A much less serious objection, but one I will mention nonetheless, is the tireless (or tiresome) repetition in Smash-Up of the same three songs. With most of the main characters involved in the business of making music, there are naturally going to be a great many musical scenes, but three songs that represent pivotal moments in Angie's life are repeated to an almost laughable extent, which undermines the dramatic intensity of the story.
Smash-Up: The Story of a Woman is a must-see for fans of Hayward or of Eddie Albert, who turns in a strong supporting performance. (Albert's character is so much more appealing than Bowman's that I wished for the film to buck convention and allow the heroine to dump her stiff of a husband and hook up with his sympathetic best friend.) Its depiction of alcoholism is remarkably insightful for its day, and all the more powerful because of the paucity of treatment options it reveals for the time.
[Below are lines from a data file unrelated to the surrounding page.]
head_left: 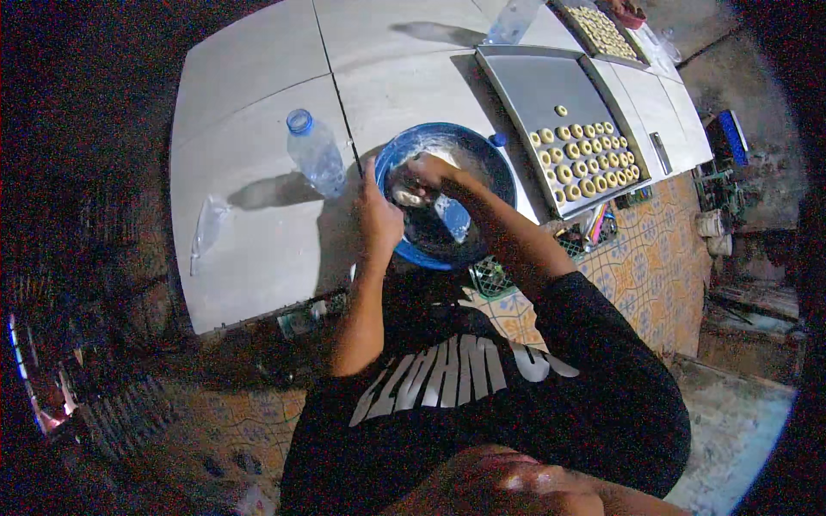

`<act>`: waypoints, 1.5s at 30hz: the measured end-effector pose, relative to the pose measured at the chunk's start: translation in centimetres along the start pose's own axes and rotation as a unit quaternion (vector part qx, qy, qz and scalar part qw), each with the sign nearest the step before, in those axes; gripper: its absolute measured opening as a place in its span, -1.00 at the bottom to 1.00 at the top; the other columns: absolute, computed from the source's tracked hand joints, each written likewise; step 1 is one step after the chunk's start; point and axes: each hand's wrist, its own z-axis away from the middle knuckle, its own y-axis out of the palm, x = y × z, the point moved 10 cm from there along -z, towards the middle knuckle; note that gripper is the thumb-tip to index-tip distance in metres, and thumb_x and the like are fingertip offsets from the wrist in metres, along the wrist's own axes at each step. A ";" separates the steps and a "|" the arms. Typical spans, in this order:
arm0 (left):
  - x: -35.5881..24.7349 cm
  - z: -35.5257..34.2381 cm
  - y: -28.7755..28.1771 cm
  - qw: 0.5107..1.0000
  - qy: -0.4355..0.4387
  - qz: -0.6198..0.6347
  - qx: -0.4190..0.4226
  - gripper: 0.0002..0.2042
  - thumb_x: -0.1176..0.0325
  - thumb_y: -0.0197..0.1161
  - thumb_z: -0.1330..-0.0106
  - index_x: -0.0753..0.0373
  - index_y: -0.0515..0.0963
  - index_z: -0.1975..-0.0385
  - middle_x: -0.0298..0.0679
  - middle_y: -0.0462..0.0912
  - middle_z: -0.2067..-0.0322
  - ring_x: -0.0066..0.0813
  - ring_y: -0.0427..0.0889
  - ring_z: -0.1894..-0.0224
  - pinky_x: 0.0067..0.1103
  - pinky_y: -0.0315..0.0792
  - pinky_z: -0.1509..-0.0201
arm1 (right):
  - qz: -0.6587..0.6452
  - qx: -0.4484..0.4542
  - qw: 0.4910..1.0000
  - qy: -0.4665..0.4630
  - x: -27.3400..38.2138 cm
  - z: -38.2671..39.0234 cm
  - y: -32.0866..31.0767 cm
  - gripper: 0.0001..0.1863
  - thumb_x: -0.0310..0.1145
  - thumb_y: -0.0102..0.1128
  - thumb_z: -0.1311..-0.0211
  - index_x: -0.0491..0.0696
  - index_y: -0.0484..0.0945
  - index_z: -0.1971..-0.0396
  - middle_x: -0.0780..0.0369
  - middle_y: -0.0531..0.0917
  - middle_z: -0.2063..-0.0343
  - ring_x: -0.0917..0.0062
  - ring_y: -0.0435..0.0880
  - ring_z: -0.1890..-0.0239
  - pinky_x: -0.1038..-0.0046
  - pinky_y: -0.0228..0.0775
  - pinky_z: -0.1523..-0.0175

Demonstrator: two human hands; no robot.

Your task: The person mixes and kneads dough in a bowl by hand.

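Note:
My left hand (379,206) grips the left rim of a blue bowl (428,258) at the table's front edge. My right hand (430,176) reaches down into the bowl with its fingers curled at some pale dough (413,196); what exactly they hold is hard to make out. A blue scraper (453,219) smeared with white lies inside the bowl. Just left of the bowl stands a clear plastic bottle (317,159) with a blue neck. A small blue cap (497,139) sits by the bowl's upper right.
On the white table (241,95), a metal tray (551,86) holds several rows of ring-shaped pieces (585,163). A second tray (598,30) and another bottle (512,19) are at the back, a clear bag (208,232) at the left. A green crate (490,279) is below the table.

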 end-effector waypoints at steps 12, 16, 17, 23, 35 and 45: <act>1.1 0.0 1.0 0.998 -0.030 0.048 0.022 -0.23 0.73 0.11 -0.09 0.27 0.09 -0.40 0.21 0.40 -0.21 0.19 0.44 -0.21 -0.25 0.34 -0.29 | -0.158 0.000 0.981 -0.111 5.3 12.5 4.0 -0.52 -0.06 0.14 -0.36 -0.14 0.56 -0.07 0.08 0.63 -0.07 0.39 0.54 -0.16 0.33 0.26 -0.33; 0.3 0.5 0.4 0.999 0.008 0.036 -0.001 -0.27 0.75 0.02 -0.11 0.19 0.15 -0.38 0.16 0.44 -0.19 0.13 0.46 -0.21 -0.27 0.35 -0.28 | -0.015 -0.215 0.971 -0.108 4.7 12.4 -1.2 -0.72 -0.25 0.24 -0.34 -0.19 0.63 0.17 0.21 0.71 0.20 0.55 0.62 0.11 0.45 0.42 -0.09; 0.7 0.6 0.7 1.000 -0.004 0.028 0.006 -0.28 0.74 0.01 -0.12 0.19 0.16 -0.38 0.16 0.45 -0.19 0.11 0.46 -0.21 -0.28 0.34 -0.28 | -0.032 -0.224 0.965 -0.131 5.2 12.4 -1.8 -0.72 -0.24 0.24 -0.33 -0.19 0.62 0.18 0.22 0.71 0.23 0.57 0.62 0.14 0.46 0.43 -0.06; 6.2 1.5 3.5 0.965 -0.159 0.194 0.074 -0.42 0.54 0.07 -0.27 0.29 0.20 -0.35 0.12 0.46 -0.19 0.00 0.41 -0.26 -0.32 0.24 -0.35 | -0.048 -0.117 0.992 -0.022 7.2 11.9 -2.8 -0.44 0.11 0.08 -0.36 -0.19 0.66 0.29 0.07 0.70 0.41 0.31 0.65 0.37 0.21 0.46 0.18; 3.6 1.9 2.5 0.875 -0.173 0.447 0.075 -0.62 0.17 0.19 -0.35 0.24 0.60 -0.07 -0.35 0.62 0.00 -0.50 0.48 -0.09 -0.52 0.20 -0.29 | -0.316 -0.102 0.934 0.130 0.3 2.9 4.9 -0.12 0.40 -0.54 -0.35 -0.14 0.55 0.46 0.18 0.57 0.58 0.35 0.54 0.47 0.29 0.42 0.25; 7.5 0.7 4.9 0.882 -0.208 0.420 0.057 -0.87 0.52 0.07 -0.31 0.35 0.52 0.22 -0.25 0.65 0.39 -0.49 0.63 0.35 -0.54 0.49 0.19 | -0.593 0.004 0.797 0.117 3.0 2.0 5.5 0.10 0.75 -0.46 0.05 -0.15 0.52 0.40 0.19 0.51 0.62 0.40 0.47 0.67 0.43 0.31 0.56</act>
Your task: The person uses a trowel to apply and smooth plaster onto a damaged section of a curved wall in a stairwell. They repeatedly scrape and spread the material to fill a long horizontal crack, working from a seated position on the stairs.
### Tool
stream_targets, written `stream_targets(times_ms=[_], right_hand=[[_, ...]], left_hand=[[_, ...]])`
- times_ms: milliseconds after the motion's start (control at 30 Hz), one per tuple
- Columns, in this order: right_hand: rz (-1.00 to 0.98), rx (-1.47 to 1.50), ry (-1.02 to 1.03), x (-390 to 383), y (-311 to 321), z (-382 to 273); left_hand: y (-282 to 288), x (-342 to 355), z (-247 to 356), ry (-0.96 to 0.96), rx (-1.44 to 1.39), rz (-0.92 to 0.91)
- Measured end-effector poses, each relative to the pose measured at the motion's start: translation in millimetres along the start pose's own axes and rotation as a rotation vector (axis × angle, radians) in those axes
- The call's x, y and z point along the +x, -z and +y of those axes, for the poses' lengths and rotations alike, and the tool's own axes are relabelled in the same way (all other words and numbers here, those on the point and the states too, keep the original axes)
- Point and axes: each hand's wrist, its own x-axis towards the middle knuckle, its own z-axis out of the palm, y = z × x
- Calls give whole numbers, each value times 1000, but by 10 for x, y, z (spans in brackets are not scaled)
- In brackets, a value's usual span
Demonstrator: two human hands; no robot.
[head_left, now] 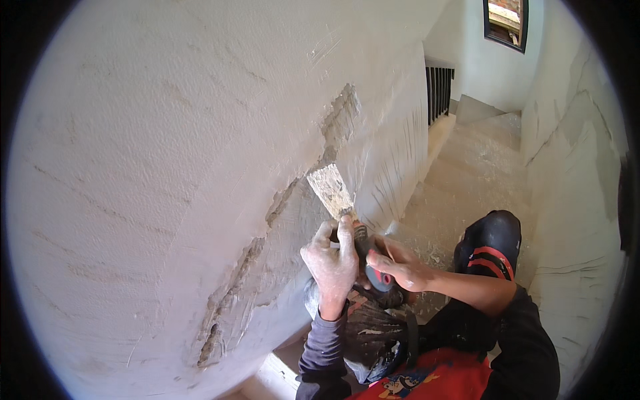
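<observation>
A paint scraper with a wide, plaster-caked blade and a black and red handle points up and away from me, its blade in front of the cracked wall. Whether the blade touches the wall I cannot tell. Around the handle is wrapped my right hand. My left hand, dusted white, pinches the scraper near its neck, thumb along the base of the blade. Behind them, a long chipped-out groove runs diagonally down the white wall, exposing rough grey plaster.
Dusty stairs run away on the right beside a black railing. A dark-framed window sits at the far end. The right wall shows cracks and grey patches. My bent knee is close to my right arm.
</observation>
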Motion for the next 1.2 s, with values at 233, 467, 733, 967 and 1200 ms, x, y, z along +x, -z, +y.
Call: stream_targets(times_ms=[233,467,733,967,1200], right_hand=[[239,332,-8,296,-372,-34],[280,380,91,455,-523,98],[368,447,174,624,-655,293],[423,533,238,685,-939,162],[437,322,298,606,-638,166]], left_hand=[[-9,174,26,16,33,-25],[71,225,57,-117,300,-45],[129,253,59,1,438,-19],[222,343,244,24,674,-55],[128,342,215,-13,488,-134]])
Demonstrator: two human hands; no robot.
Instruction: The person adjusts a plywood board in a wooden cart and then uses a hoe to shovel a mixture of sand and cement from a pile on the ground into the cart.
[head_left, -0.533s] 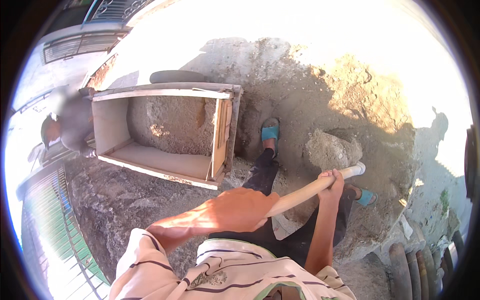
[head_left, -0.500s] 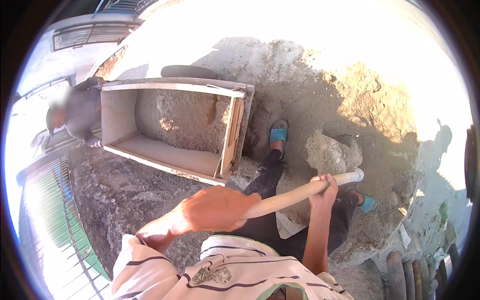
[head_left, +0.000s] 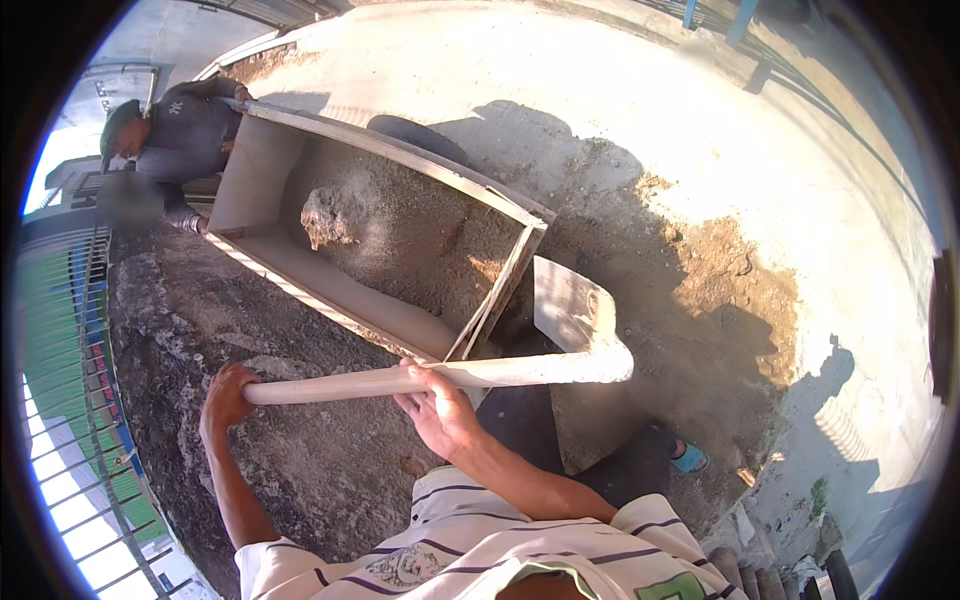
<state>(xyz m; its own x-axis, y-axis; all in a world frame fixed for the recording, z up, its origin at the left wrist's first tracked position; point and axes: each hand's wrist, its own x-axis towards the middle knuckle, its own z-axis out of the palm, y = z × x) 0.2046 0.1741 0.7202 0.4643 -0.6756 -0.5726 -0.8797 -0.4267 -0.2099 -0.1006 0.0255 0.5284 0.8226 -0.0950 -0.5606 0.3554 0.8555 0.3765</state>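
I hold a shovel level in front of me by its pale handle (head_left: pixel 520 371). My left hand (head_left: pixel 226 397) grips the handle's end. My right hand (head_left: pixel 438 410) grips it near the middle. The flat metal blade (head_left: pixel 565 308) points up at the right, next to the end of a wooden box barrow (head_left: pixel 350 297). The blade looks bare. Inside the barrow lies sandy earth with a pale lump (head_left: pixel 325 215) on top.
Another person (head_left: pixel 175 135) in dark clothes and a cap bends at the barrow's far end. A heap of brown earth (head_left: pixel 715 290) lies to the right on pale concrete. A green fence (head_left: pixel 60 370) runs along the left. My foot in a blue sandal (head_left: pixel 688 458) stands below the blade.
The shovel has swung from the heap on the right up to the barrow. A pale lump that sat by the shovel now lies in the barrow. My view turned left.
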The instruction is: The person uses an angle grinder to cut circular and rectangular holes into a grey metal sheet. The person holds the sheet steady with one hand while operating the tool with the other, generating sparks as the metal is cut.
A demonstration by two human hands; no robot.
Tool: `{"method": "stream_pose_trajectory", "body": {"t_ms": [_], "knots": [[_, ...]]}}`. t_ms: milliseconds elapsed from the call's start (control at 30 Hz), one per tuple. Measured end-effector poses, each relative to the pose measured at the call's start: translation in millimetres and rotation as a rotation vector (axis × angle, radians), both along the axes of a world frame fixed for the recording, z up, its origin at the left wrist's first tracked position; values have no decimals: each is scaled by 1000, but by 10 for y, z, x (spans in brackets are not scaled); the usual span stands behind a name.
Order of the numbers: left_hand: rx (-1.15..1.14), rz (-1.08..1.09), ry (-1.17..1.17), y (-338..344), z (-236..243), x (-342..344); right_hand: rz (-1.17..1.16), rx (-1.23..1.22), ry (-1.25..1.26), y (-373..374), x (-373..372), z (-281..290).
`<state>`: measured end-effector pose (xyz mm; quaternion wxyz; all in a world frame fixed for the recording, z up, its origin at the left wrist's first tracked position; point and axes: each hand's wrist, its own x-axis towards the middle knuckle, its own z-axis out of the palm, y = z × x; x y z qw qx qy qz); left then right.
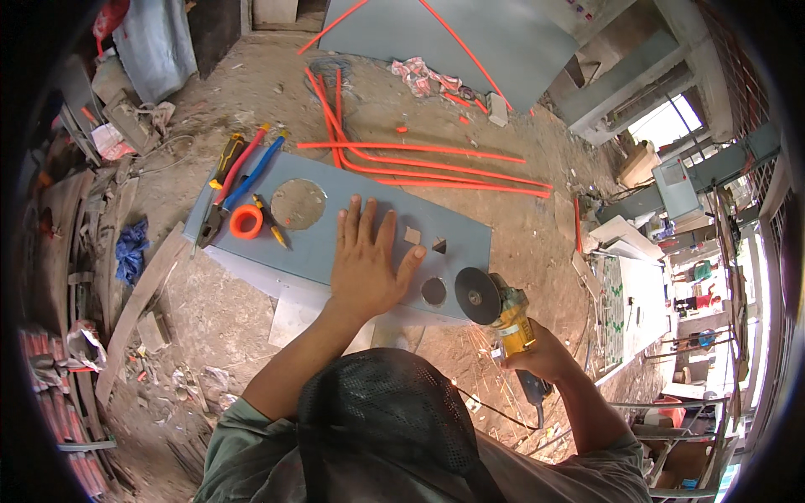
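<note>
My left hand (369, 264) lies flat, fingers spread, on a grey box-like panel (457, 226). The panel has a large round hole, a smaller round one and two small angular ones. In my right hand (547, 352) is a yellow angle grinder (516, 334), gripped by its body. Its black disc (476, 295) stands at the panel's right end; whether they touch I cannot tell. Left of the large hole lie pliers (251, 174) with red and blue handles, a yellow-and-black tool (226, 161), an orange ring like a tape roll (234, 222) and a thin yellow marker-like tool (269, 222).
Several orange tubes (411, 159) lie on the dirt floor beyond the panel. A large grey sheet (394, 38) is farther back, near a crumpled cloth (415, 77). Blue plastic (132, 251) and a long wooden strip (138, 323) lie left. A dark cord trails behind the grinder.
</note>
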<state>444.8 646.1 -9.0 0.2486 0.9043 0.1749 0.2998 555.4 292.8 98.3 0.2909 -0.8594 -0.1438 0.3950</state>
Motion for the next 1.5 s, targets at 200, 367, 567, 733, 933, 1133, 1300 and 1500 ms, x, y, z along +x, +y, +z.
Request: {"method": "stream_pose_trajectory", "body": {"t_ms": [200, 367, 567, 733, 933, 1133, 1300, 1500], "knots": [[-2, 3, -11, -4, -29, 8, 122, -33, -124, -44, 148, 201], [-6, 19, -27, -14, -37, 10, 178, -156, -158, -10, 248, 320], [-7, 27, -19, -24, -31, 14, 223, -219, -186, 44, 328, 277], [-2, 35, -11, -29, -21, 14, 263, -201, -191, 47, 378, 255], [8, 35, 9, -38, -5, 15, 266, -219, -189, 50, 405, 242], [26, 41, 31, -36, -8, 32, 285, -190, -188, 39, 422, 236], [22, 42, 27, -51, -2, 29, 287, -197, -185, 5, 461, 214], [29, 52, 30, -59, 5, 30, 305, -144, -167, -44, 544, 142]]}}
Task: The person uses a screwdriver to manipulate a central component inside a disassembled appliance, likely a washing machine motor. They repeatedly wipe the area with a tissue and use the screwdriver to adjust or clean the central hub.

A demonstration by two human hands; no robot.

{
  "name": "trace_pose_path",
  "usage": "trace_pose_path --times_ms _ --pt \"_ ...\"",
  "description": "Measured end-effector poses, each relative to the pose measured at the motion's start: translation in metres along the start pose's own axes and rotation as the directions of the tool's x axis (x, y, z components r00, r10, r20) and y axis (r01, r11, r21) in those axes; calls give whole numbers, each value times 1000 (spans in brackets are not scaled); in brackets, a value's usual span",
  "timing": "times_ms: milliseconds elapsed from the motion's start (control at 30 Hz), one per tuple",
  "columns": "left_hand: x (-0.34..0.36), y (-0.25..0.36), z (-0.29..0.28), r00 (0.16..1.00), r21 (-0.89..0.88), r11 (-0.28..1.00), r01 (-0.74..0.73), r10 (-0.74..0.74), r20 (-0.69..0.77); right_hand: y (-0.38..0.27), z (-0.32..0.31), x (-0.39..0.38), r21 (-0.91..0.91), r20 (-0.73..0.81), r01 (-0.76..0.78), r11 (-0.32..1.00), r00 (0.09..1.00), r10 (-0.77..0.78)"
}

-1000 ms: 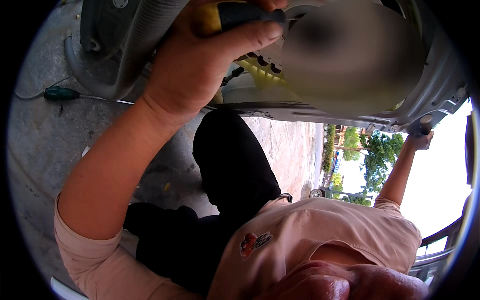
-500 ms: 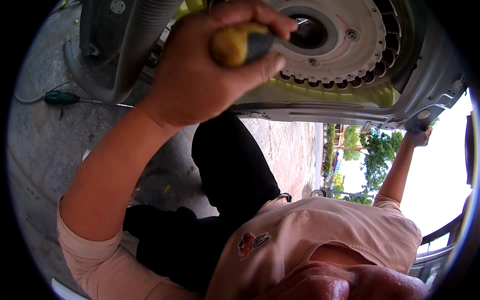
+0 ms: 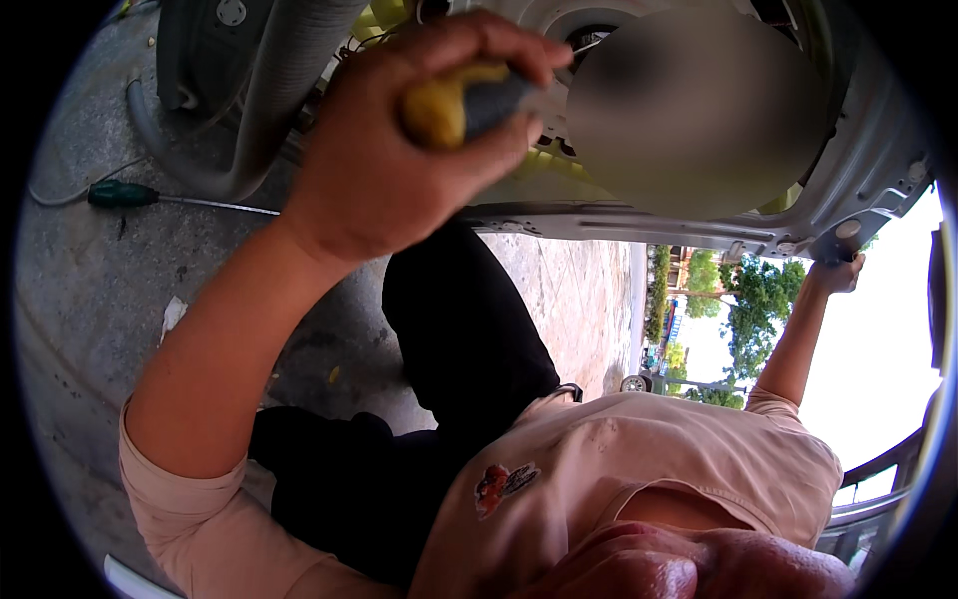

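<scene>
My left hand (image 3: pixel 384 150) is closed around the yellow and dark grey handle of a screwdriver (image 3: pixel 464 105). Part of its thin metal shaft (image 3: pixel 587 47) shows past my fingers, toward the middle of a round motor stator. Dark coils (image 3: pixel 565 147) peek out at the stator's rim, but a smooth blurred patch hides most of it, so I cannot tell what the tip touches. Out at the far right, my right hand (image 3: pixel 838 272) grips the edge of the grey metal cabinet (image 3: pixel 639 222) that frames the stator.
A green-handled screwdriver (image 3: pixel 122 194) lies on the concrete floor at the left. Beside it a grey corrugated hose (image 3: pixel 284 80) curves down, with a thin cable near it. My bent, black-trousered leg (image 3: pixel 459 309) is below the cabinet. A white scrap (image 3: pixel 173 314) lies on the floor.
My left hand and the screwdriver have shifted slightly left and down. A blurred patch now covers the stator, which showed plainly before. My right hand keeps its place.
</scene>
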State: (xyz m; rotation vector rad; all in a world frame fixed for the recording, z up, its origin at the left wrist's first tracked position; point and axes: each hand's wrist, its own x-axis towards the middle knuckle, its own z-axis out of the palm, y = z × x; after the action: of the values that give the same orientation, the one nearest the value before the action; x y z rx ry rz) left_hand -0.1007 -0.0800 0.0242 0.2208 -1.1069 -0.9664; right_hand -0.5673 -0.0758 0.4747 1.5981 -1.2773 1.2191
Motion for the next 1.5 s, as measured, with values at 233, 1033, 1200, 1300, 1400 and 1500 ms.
trace_pose_path --times_ms 233,1033,1200,1300,1400,1500 --pt "-1 15 14 848 714 467 -522 194 493 -12 6 -1 332 -32 -273 903 953 300" --pt "-36 38 129 933 867 407 -287 -85 349 54 18 -3 317 -37 96 944 995 -89" --pt "-47 31 130 876 833 309 -459 3 482 57 25 -2 353 -37 115 928 993 -109" --pt "-52 18 126 855 823 252 -509 32 518 53 19 7 355 -40 134 925 991 -128" --pt "-53 15 126 842 823 186 -537 57 536 55 16 7 368 -37 134 920 991 -130" --pt "-40 26 138 816 814 64 -577 4 578 58 16 7 370 -42 134 919 991 -128"
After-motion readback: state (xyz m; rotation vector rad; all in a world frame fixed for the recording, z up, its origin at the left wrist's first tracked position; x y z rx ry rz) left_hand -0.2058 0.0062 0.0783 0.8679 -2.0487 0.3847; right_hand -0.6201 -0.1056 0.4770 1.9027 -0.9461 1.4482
Overall, despite some little dips into melodramatic excess, it's a riveting drama. On the other hand, I wouldn't call Tulsa compulsive viewing, but it will have great appeal for those who enjoy the spectacle and scope of golden-age Technicolor dramas. Due to the weak audiovisual transfer, though, its value as a spectacle is greatly diminished, which viewers should keep in mind when considering a purchase.
Susan Hayward has suffered enough and is free to go. VCI Home Video is sentenced to probation for their substandard presentation of these films.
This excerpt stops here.